Various hypotheses had been tested by sending out montages to 100,000 or
so subscribers and comparing the results with another 100,000 who got,
say, still images. (This is classic A/B testing, as it’s known.) Every
person present had something to say, but while there were strong
disagreements, no one’s feathers seemed ruffled.
One
of my last interviews at Netflix was with Tawni Cranz, the company’s
current chief talent officer, who started under Patty McCord in 2007.
Five years later, McCord, her mentor, left. When I asked her why, she
visibly flinched. She wouldn’t explain, but I learned later that
Hastings had let her go.
It
happened in 2011, after he made his biggest mistake as chief executive.
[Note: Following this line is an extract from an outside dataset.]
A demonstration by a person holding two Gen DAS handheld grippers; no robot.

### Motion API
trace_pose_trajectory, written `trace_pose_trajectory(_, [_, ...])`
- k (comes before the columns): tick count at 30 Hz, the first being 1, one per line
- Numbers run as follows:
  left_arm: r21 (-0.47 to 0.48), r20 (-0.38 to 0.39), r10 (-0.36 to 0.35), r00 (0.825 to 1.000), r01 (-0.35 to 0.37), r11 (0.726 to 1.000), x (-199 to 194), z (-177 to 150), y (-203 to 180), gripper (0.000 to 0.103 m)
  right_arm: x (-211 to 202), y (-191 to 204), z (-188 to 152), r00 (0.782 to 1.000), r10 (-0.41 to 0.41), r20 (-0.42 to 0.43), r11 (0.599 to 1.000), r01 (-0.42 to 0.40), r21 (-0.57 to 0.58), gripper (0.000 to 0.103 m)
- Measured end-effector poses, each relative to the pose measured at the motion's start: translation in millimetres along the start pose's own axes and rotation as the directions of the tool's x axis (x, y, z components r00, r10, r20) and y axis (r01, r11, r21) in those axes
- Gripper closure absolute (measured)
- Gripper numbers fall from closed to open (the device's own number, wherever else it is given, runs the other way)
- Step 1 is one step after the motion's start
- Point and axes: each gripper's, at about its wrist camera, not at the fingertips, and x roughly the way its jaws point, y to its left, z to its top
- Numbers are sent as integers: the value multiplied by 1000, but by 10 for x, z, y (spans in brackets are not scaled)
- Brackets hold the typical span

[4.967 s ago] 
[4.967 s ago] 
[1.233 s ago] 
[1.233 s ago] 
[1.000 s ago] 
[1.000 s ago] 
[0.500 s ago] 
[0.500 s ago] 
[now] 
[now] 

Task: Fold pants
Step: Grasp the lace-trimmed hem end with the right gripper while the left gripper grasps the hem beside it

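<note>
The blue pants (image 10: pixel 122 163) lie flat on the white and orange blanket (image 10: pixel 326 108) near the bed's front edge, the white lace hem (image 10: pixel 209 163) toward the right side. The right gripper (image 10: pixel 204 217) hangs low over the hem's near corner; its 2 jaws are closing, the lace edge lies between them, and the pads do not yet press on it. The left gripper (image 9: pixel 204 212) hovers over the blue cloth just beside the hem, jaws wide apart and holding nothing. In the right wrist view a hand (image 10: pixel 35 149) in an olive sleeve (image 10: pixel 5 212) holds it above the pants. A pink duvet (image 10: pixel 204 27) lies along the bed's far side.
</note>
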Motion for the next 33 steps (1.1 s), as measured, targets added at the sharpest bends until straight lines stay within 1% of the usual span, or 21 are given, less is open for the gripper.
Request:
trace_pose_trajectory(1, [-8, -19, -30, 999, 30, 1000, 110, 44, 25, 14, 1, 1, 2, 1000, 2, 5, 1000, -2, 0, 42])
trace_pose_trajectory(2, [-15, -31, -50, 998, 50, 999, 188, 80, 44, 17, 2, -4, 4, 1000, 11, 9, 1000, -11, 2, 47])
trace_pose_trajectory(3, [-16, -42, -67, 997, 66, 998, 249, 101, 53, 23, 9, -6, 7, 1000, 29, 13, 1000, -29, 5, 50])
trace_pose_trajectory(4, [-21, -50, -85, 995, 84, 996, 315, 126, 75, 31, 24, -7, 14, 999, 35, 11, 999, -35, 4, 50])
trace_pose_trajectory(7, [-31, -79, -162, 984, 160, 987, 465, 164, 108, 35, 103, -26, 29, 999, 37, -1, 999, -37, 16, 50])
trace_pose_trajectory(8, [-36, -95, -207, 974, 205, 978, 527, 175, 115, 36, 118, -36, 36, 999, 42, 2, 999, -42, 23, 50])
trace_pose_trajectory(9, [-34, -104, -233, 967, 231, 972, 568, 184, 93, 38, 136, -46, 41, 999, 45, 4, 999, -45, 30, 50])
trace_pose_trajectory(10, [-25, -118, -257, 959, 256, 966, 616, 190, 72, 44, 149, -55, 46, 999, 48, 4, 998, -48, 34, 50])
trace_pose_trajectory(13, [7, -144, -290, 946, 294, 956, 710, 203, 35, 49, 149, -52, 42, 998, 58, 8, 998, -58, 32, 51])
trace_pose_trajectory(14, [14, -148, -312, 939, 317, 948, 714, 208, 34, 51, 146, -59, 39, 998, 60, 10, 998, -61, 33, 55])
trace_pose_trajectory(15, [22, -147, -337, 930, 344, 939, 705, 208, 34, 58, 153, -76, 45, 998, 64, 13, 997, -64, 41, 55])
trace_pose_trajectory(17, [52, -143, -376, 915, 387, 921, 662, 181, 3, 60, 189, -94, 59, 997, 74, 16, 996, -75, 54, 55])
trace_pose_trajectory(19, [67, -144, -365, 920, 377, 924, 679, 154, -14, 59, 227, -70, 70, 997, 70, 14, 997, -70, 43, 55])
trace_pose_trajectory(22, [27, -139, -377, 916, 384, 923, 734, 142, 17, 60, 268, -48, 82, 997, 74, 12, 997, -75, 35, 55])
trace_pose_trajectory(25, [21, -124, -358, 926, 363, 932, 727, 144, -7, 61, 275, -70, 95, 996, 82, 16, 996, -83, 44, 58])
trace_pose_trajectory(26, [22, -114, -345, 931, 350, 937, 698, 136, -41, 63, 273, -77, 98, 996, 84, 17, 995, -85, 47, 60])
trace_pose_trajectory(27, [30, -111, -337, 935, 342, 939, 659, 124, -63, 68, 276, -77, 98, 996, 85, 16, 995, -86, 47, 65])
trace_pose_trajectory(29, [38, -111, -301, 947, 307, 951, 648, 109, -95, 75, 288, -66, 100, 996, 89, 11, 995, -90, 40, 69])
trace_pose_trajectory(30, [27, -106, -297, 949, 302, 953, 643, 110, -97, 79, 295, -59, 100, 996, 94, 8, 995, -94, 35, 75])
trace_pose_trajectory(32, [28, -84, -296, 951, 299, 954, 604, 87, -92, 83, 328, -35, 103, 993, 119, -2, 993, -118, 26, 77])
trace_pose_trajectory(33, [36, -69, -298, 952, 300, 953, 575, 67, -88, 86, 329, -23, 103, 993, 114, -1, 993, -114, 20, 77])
He split Netflix into two companies — one to manage the DVD business
and the other to focus on streaming. Customers were outraged; for many,
the move meant a 60 percent price increase if they kept both the DVD and
the streaming service. With complaints mounting and subscribers
canceling, Hastings quickly reversed course and apologized. In the three
weeks following this episode, the price of Netflix shares dropped 45
percent, and Wall Street questioned the company’s acumen. Hastings
decided to re-evaluate everyone in the executive ranks, using the litmus
test McCord taught him: Would he hire them again today? One of the
people this led him to push out was McCord.
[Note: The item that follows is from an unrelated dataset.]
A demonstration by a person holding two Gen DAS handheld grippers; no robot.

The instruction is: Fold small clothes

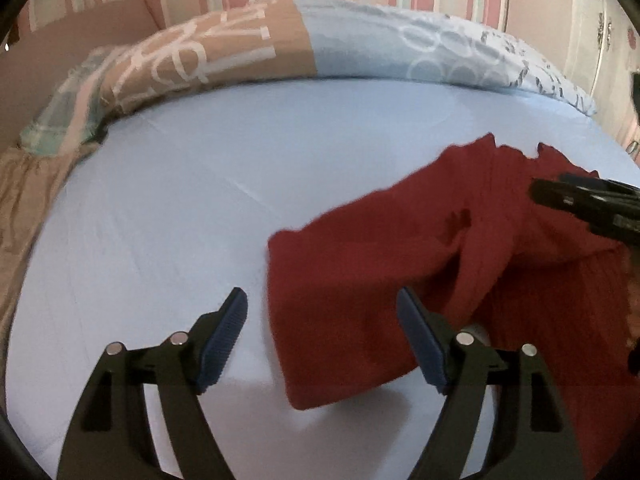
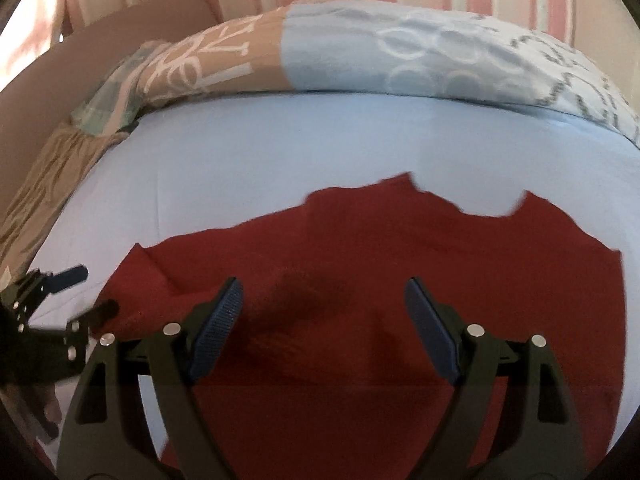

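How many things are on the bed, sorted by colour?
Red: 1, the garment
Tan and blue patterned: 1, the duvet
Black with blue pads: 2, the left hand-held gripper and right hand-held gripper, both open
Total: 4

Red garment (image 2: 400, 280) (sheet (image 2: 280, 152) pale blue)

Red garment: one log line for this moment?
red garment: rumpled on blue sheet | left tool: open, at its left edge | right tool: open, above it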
One analyst said, ‘Once people start watching shows that don’t have commercials, they never want to go back.’
“It
made me sad,” she said when I called to ask her about it. “I had been
working with Reed for 20 years.” Netflix had just given the go-ahead to
“House of Cards,” and McCord said she “didn’t want to walk away in the
middle of the next thing.”
But she also felt a sense of pride. She was gratified that Hastings had taken her advice so thoroughly to heart.
Bill Murray,
wearing a tuxedo with no tie, stepped out of a black car and meandered
through a throng of people toward Ted Sarandos. It was a crisp night in
December, and Murray had just arrived at the New York premiere of “A
Very Murray Christmas,” a loosely structured, thinly plotted
musical-comedy special directed by Sofia Coppola and including guest
appearances by George Clooney, Chris Rock, Michael Cera and others. In
the fall of 2014, when Coppola and Murray first cooked up the idea, they
went straight to Sarandos. By then, a year and a half after “House of
Cards” became available, Netflix had a reputation for deep pockets,
marketing savvy and a hands-off policy with the “talent.” The idea of
doing away with a pilot, born of desperation when Sarandos was wooing
Fincher, had now become Netflix’s standard practice, much to the delight
of producers and directors.
“Ted,”
Murray said, as they shook hands warmly, “you should get a promotion.”
He grabbed Sarandos by the lapels, pulled him close and added loudly,
“You are the future!” The two men laughed uproariously.
From
the time he arrived at Netflix in 2000, Sarandos has had the final say
on both Netflix’s licensing deals and its original programming. An
Arizona native, Sarandos was working for a large video-retail chain when
Hastings hired him to negotiate DVD deals directly with the studios.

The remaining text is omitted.